If you’re blind, you can now get AI-generated descriptions of photos on your Facebook feed. You can use the Microsoft’s SeeingAI iPhone application to get descriptions of whatever you capture with your phone’s camera. These technologies are already being used widely by many blind and low vision people. So are we really nearing a world where blind people have equal access to visual information? Well, to answer that question, we must ask ourselves what exactly is “equal” access. Here, I argue that to begin that conversation, we must first ask ourselves what is desirable access. As a person with a visual impairment who develops AI-powered applications for people with visual impairments, I started to think about my personal experiences. What kind of information do I want to know about the visual world around me? How do I currently access the information I would like to know?
Back in June, I attended a lecture by Prof. Georgina Kleege from UC Berkeley about audio descriptions. Today, audio descriptions are added to television and films as an extra track, where a trained human describes the action taking place for blind and low vision people. They are delivered in a dry and “objective” way: “a woman is walking down the street. She smiles and turns towards a house.” This is similar to the way AI-generated descriptions of images are delivered today: “woman standing near a house, outdoors.”
Prof. Kleege showed segments of old films that included voice-over narrations of the action, from the perspective of the protagonist in the scene. These narratives were not added for the explicit purpose of making the scenes accessible to blind people; they were written in the script, presumably by the same person or people who wrote the dialog and scripted the action, and performed by the actors. And they did make the scene accessible, while also enhancing the emotions in the scene and providing all viewers a window into the narrator’s thoughts. This is similar to the experience you would get from reading a book. Professor Kleege argued that these descriptions were preferable to standard audio descriptions. They enhance the scene for everyone and allow an additional channel of expression to the writer and actor. Based on the examples she showed, I completely agreed.
Of course, screenplay actors today don’t typically add narration to their films, and people who post photos on Facebook or other sites don’t usually describe their photos. While I have a lot of vision myself, I occasionally need some help in understanding the contents of a photo or video on the web. The most effective way for me to do this is simply asking my husband:
“What am I missing in this photo? Why is this funny?” I find myself asking him occasionally. “She’s going for the last piece of Sushi while they’re posing for the photo,” he recently explained about a photo my brother shared of himself, my sister-in-law, and my two-year-old niece (the sushi thief).

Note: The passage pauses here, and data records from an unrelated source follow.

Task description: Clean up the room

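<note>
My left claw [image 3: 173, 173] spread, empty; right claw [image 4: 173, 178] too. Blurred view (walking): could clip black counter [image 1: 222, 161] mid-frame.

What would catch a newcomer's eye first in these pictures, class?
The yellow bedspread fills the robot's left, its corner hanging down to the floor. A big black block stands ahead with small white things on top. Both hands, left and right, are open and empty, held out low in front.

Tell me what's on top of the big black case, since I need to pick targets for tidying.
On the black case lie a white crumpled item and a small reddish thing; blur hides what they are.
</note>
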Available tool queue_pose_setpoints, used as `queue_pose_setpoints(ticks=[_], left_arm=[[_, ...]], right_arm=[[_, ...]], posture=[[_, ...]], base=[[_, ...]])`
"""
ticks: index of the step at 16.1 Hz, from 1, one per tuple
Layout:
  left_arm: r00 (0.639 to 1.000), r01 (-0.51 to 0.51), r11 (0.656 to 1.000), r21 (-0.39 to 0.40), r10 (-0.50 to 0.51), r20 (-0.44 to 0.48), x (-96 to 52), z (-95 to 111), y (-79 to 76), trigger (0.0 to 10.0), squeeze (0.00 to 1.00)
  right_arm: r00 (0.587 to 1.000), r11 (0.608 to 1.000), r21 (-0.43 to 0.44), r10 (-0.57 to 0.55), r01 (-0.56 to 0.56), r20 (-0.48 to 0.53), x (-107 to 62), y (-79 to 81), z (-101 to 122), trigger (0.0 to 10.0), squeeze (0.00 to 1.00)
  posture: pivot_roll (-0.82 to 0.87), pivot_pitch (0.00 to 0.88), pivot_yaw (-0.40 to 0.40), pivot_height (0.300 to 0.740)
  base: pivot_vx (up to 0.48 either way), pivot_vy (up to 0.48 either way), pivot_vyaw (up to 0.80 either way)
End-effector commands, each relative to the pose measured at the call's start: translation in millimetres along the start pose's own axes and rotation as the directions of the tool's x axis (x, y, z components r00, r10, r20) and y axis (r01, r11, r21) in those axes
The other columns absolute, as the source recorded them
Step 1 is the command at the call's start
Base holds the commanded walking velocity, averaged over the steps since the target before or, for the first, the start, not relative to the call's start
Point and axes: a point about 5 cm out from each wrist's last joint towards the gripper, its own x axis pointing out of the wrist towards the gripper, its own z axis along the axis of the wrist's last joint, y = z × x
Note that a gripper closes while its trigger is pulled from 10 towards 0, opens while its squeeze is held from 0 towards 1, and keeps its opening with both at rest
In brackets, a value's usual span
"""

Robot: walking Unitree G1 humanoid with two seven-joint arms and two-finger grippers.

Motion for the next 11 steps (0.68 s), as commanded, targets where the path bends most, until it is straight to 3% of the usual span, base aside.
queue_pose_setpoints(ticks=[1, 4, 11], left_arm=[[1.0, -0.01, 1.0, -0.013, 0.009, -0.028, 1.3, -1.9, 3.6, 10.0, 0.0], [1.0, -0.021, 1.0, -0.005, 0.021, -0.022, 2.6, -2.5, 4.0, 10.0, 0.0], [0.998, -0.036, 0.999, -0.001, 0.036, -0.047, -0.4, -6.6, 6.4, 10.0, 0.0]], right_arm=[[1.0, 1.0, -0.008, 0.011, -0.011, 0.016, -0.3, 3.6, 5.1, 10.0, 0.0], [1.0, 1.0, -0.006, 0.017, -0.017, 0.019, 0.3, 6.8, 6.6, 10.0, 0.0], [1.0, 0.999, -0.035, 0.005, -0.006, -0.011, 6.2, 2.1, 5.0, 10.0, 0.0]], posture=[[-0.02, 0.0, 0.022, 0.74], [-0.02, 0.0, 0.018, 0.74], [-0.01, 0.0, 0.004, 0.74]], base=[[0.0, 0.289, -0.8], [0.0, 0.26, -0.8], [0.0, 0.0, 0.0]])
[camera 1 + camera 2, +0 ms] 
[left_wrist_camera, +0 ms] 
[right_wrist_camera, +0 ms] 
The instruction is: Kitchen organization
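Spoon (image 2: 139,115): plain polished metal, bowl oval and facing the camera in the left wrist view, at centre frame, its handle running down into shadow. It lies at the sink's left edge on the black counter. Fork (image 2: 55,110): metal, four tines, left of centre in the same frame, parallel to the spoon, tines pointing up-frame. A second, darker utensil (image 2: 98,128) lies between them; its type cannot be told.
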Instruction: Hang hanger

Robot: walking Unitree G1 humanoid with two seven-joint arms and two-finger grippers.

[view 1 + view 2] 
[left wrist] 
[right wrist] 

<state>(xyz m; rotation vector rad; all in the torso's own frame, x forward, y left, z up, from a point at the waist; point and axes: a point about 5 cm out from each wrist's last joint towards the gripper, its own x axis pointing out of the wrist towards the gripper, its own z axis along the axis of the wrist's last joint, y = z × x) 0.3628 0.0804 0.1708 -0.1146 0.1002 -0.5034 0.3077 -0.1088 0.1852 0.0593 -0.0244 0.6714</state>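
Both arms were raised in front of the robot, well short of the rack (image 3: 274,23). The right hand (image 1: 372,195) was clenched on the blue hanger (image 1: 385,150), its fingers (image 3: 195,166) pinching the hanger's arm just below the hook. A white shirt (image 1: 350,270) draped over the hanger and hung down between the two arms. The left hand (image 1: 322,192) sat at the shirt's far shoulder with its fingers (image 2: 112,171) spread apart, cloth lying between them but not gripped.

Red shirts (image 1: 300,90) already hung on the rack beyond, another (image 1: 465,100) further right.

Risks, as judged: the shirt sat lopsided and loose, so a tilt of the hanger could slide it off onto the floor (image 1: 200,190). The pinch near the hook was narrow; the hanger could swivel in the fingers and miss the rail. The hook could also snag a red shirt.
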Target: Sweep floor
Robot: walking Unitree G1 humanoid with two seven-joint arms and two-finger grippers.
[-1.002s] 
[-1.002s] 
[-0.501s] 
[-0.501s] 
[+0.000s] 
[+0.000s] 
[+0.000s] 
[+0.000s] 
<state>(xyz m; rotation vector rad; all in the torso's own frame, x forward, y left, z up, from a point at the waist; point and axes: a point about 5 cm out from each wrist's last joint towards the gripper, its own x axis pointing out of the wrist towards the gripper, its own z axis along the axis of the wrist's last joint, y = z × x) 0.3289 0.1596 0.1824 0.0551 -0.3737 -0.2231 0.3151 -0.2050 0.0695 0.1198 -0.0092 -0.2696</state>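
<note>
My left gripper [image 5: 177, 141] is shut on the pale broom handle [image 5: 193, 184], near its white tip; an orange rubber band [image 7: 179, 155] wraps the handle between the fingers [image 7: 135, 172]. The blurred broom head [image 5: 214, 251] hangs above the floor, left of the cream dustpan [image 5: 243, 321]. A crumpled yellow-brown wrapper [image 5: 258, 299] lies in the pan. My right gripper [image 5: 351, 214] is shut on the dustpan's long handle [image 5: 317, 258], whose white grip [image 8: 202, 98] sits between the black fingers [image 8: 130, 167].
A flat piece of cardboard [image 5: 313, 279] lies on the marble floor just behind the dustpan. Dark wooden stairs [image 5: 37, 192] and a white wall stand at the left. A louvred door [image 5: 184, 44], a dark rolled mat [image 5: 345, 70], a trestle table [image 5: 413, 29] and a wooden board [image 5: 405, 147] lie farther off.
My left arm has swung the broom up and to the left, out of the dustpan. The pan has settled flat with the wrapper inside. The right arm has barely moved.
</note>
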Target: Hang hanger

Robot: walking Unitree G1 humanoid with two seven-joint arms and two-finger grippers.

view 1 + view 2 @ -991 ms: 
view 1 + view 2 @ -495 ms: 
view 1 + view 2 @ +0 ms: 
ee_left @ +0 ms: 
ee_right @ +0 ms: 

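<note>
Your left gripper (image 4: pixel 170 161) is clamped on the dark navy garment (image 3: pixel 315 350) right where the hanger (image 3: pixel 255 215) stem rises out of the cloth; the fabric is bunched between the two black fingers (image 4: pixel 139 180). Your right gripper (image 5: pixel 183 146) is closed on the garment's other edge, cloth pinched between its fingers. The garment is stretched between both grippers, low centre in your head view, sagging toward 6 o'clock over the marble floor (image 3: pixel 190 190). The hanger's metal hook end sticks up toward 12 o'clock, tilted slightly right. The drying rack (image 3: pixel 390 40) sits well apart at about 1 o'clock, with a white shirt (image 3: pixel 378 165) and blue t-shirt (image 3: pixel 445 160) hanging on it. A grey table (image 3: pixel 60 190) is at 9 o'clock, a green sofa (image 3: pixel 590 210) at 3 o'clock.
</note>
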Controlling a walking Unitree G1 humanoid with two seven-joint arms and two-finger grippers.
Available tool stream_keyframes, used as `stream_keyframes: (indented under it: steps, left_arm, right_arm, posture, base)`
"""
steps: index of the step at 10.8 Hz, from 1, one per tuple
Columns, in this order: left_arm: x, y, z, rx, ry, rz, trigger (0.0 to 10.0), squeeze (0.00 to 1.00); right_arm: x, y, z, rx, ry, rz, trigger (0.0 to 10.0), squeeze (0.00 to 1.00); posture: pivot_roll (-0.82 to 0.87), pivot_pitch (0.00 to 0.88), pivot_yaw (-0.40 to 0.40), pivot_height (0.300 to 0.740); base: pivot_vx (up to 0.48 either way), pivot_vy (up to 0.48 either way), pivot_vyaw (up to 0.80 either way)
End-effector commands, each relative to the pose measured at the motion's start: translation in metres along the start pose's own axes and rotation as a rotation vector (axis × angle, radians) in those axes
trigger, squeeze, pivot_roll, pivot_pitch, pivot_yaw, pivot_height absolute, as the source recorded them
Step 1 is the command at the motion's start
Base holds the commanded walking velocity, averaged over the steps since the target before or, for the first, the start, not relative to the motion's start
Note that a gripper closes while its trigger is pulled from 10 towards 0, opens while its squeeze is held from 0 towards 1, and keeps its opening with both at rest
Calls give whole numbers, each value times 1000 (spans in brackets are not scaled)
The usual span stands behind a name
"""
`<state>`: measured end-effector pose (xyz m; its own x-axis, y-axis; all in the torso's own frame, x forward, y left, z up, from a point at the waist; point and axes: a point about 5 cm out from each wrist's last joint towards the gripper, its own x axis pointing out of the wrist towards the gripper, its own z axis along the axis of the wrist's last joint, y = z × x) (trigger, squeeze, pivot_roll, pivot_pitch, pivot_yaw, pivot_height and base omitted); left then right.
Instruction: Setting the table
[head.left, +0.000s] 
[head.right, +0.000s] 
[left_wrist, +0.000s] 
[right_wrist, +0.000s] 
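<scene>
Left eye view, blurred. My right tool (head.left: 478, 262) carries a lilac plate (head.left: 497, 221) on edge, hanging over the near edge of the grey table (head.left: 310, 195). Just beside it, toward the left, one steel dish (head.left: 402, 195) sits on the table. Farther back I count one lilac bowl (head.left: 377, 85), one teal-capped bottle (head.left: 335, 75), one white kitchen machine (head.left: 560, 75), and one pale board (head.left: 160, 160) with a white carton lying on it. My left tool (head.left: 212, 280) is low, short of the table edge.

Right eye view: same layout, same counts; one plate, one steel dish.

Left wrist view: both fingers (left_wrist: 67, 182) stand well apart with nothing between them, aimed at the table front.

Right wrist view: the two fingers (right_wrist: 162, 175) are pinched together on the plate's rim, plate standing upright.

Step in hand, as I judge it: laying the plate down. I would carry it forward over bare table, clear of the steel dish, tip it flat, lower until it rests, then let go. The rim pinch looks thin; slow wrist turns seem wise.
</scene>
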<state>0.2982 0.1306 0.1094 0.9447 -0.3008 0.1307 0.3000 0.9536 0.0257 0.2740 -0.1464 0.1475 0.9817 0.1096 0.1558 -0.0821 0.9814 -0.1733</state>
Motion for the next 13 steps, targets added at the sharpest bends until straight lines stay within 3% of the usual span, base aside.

If we’re looking at a photo or video shared by a friend or family member, my husband probably knows the poster, and something about the context. Most important, he knows me. He knows what information I may have missed, whether it’s because of my vision, because of the context in the photo (maybe I don’t know who’s in it), or simply because of my idiosyncratic ignorance of popular culture. Of course, if my husband’s not around, I might ask a good friend.
This brings me back to AI for automatic descriptions of visual content. We already have AI-generated descriptions of photos on the web. Soon we will likely have AI-generated descriptions of videos too (that would be great!). But in working towards both these applications, there seems to be an implicit assumption that the AI should strive to simulate a “neutral” stranger--with no affect and no familiarity with the people or context of the photo or video (aside from maybe knowing their names). Instead, let us stop to think about the role the AI should take. Perhaps we should strive to simulate a close friend--dare I say, my husband--who knows us, and the context of our photo or video. Or perhaps we should strive to simulate the creator or producer of the media.
Thinking about how to design AI systems that would know enough to simulate a friend or a content creator introduces a slew of questions, not least of which are technical challenges and privacy concerns. But we can only make progress on these new questions if we first make our assumptions explicit about what exactly we are trying to achieve. What exactly is equal access to information? How and who can provide the kind of information that I want? So to design better AI, we must first understand our own desires for information access, and how they relate to people in different roles in our lives.